I give this movie a ten, simply because I love discovering odd, interesting little films like this that I could have went my whole life without seeing, but luckily stumbled upon it.This movie is odd and campy. Don't view it if you're looking for a movie that will change your life. Because it won't. What a lot of reviewers have said is true. It is disjointed, and sometimes you can get lost because of the plot. However, the quirkiness kept me there until the end. A particular highlight is the performance of the Wajnberg brothers, Alexander and Marc-Henry, twins playing the vampire sons of "Countess Dracula". But despite it's problems, this movie does have a very strange charm to it.
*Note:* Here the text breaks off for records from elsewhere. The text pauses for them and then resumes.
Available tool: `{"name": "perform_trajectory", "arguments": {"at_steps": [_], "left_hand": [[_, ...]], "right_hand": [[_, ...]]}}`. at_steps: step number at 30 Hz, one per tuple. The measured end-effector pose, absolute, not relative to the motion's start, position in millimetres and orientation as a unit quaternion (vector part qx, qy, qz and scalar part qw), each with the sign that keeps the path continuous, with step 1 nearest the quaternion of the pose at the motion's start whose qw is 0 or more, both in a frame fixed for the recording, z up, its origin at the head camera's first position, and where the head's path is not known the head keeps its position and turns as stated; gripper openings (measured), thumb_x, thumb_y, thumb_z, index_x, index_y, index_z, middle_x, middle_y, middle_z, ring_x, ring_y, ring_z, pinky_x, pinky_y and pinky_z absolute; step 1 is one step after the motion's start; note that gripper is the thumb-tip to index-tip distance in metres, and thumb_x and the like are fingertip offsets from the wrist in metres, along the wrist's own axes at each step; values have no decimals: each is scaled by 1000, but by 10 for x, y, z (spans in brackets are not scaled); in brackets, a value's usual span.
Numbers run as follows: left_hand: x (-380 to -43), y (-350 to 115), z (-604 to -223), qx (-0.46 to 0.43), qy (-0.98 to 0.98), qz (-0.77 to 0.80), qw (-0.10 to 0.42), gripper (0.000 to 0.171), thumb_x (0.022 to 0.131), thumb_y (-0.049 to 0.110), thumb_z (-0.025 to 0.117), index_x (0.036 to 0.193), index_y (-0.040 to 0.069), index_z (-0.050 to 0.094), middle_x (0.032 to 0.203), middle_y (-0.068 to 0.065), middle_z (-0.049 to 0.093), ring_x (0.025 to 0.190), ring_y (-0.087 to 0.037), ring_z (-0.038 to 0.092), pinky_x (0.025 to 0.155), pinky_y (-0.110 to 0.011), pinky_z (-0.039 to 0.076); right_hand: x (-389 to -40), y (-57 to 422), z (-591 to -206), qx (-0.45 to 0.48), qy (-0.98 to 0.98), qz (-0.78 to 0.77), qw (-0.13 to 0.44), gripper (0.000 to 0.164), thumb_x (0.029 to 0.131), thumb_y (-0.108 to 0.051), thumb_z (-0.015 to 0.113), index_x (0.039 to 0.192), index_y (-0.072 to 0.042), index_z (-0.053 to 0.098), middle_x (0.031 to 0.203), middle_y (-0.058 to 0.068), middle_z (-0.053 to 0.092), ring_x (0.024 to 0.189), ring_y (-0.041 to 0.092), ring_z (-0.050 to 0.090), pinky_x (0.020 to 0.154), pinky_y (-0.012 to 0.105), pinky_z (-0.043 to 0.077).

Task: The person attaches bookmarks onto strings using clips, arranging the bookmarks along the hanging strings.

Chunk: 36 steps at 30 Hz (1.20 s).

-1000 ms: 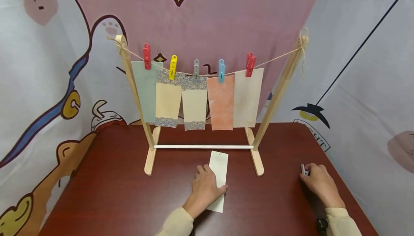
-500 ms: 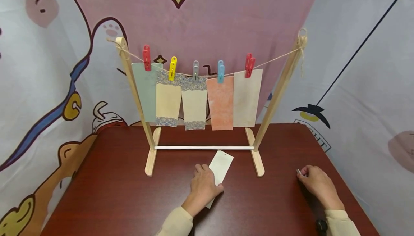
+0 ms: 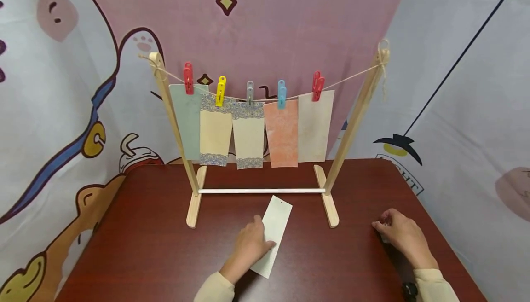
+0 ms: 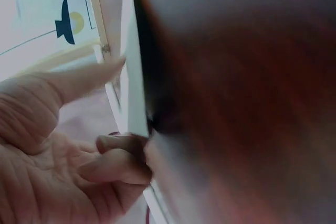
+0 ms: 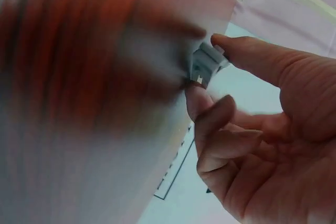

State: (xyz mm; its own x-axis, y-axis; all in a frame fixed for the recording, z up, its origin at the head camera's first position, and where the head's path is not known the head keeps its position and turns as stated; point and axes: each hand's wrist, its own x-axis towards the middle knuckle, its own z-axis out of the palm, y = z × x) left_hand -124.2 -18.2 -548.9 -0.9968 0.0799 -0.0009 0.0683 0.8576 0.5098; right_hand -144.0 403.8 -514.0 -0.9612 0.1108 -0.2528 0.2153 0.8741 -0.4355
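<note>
A narrow white card [image 3: 272,237] with a small hole near its far end slants over the table in the head view. My left hand [image 3: 248,244] holds it from the left side. In the left wrist view the thumb [image 4: 94,80] lies against the card's face, and curled fingers [image 4: 118,166] meet its end. Far to the right, my right hand [image 3: 403,235] pinches a small grey clothespin [image 5: 207,62] between thumb and forefinger, the other fingers curled in. From the head camera, that clothespin is mostly hidden by the hand.
A wooden rack [image 3: 358,118] stands behind the card, its string carrying several cards, such as an orange one [image 3: 282,136], under coloured clothespins. A white rod [image 3: 261,191] joins its feet. The brown table [image 3: 136,246] reaches a printed cloth [image 3: 281,21].
The white card swung clockwise, then slid toward me and left with my left hand. My right hand moved slightly left, and its clothespin turned mostly out of the head camera's sight.
</note>
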Motion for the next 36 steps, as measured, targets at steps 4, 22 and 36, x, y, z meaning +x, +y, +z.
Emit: {"name": "perform_trajectory", "arguments": {"at_steps": [4,22,36], "left_hand": [[-1339,-377,-5871,73,952,298,-23,24,83,21,91,85,13,68,72,0,67,66,-24,67,54,-42,50],[-1175,-487,-5006,105,852,512,-11,8,93,5,85,89,8,79,73,10,64,65,-2,51,60,-25,44],[-1299,-295,-4720,124,833,537,-54,5,91,2,87,92,5,83,75,8,71,64,-3,53,60,-23,45]], "right_hand": [[-1444,4027,-5147,93,960,-245,97,63,101,-44,78,123,14,65,98,20,73,85,34,68,75,58,55],[-1480,3791,-5000,83,894,-441,-8,57,96,-47,85,126,1,76,106,7,80,88,5,70,73,22,54],[-1468,3617,-4702,31,871,-479,-98,39,100,-33,85,126,-5,77,98,4,78,83,19,66,66,23,53]]}}
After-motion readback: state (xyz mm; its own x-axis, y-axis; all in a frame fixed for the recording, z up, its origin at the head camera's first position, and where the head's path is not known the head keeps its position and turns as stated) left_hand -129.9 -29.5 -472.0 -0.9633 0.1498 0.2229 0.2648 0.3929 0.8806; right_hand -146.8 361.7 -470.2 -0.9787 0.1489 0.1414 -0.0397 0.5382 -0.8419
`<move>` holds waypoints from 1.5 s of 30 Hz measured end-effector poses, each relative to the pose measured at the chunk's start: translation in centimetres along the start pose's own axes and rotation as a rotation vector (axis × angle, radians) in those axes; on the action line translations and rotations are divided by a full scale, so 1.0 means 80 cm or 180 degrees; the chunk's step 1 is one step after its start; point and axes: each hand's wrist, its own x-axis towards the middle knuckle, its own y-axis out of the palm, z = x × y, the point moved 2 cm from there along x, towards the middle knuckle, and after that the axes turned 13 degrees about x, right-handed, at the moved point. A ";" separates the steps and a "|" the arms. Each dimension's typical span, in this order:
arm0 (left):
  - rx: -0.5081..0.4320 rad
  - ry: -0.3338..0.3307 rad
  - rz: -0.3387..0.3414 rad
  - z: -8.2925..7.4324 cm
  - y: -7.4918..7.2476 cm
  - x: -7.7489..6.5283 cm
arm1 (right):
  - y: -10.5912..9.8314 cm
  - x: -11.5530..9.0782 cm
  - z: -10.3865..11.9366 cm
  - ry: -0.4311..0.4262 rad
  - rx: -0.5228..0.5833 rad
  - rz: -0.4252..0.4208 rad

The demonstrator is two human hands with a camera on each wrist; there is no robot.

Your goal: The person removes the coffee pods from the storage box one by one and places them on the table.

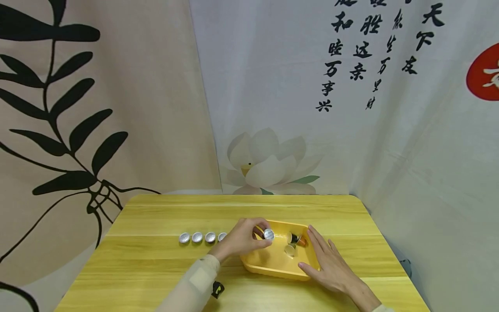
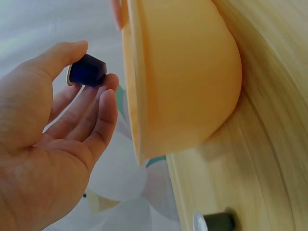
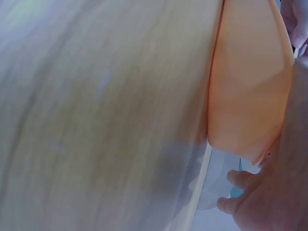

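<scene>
My left hand (image 1: 247,236) pinches a coffee capsule (image 1: 269,234) between thumb and fingers, over the left side of a yellow plastic bin (image 1: 273,271). In the left wrist view the capsule (image 2: 87,71) has a dark blue body, and the left hand (image 2: 62,115) is beside the bin wall (image 2: 187,82). Inside the bin lie several more capsules (image 1: 290,249), including black, orange and pale ones. With fingers extended, my right hand (image 1: 331,264) rests along the bin's right rim; the right wrist view shows this hand (image 3: 262,197) at the bin's end.
Left of the bin, several capsules (image 1: 197,237) stand in a row, silver lids up, partly covered by the left hand. A small black object with a yellow mark (image 1: 217,289) lies beside the left sleeve (image 1: 191,286). A printed curtain (image 1: 273,86) hangs behind the wooden table (image 1: 148,260).
</scene>
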 end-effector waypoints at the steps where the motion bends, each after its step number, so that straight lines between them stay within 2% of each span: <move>1: -0.0008 -0.0026 -0.0035 0.001 -0.002 -0.003 | 0.000 0.000 0.000 -0.0006 0.0005 0.0000; 8: -0.0036 -0.0109 -0.0277 0.014 -0.021 -0.031 | 0.000 0.000 0.000 -0.0020 0.0060 0.0010; 18: -0.0057 -0.0358 -0.0558 0.033 -0.050 -0.068 | -0.001 0.000 0.001 0.0002 0.0063 0.0026; 24: -0.0058 -0.0556 -0.0748 0.043 -0.062 -0.089 | -0.001 0.000 0.001 -0.0004 0.0046 0.0036; 30: -0.0199 -0.0805 -0.0744 0.056 -0.061 -0.110 | -0.002 0.000 0.002 0.0004 0.0055 0.0048; 38: -0.0280 -0.0857 -0.0723 0.079 -0.047 -0.133 | -0.001 0.001 0.003 -0.0010 0.0044 0.0050; 45: 0.0039 -0.0996 -0.0672 0.091 -0.033 -0.141 | -0.001 0.000 0.001 -0.0031 0.0040 0.0048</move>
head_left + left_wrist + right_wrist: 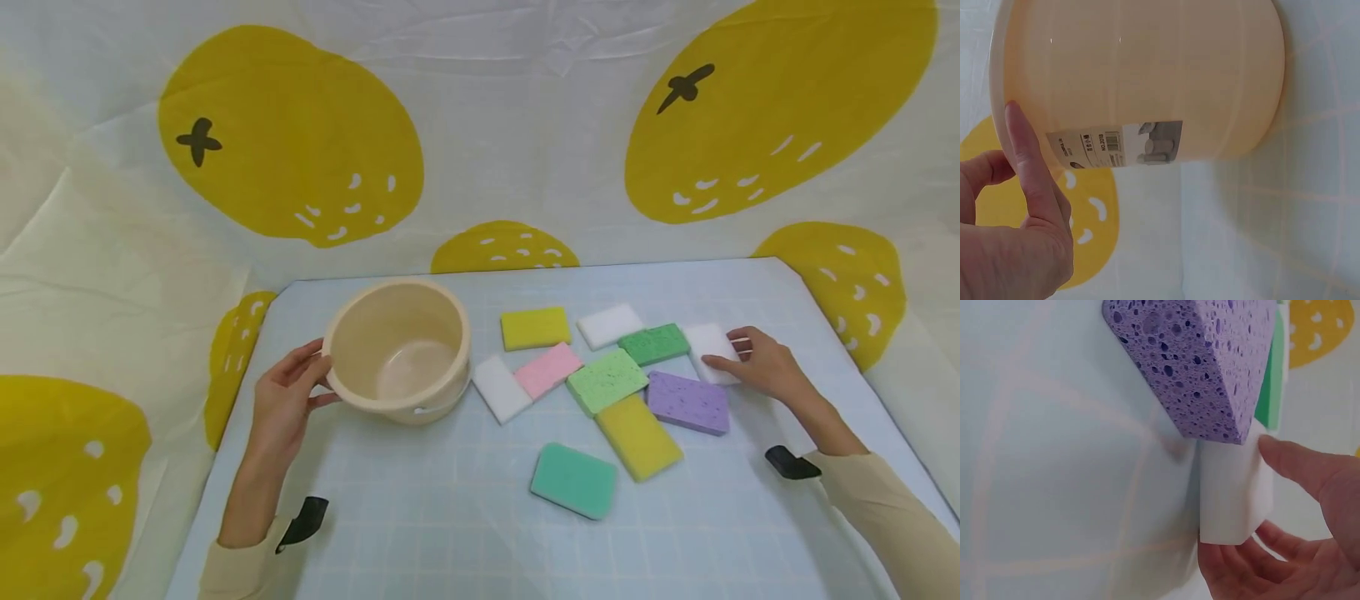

I don't recommend this movie for serious viewing, even as comedy (which is what it is). I recommend viewing this film with others that enjoy camp. The more people you watch the movie with, the better it becomes.
My sister found this for me at a local video store. After Iwatched it, I only had a vague idea of what was going on, but, the strange thing is, I didn't mind. The fact that this movie was so terribly incoherent, seemed to skip entire scenes, and had such awful humor made this a satisfying film to watch in the most bizarre way. It's amazing what people can think up.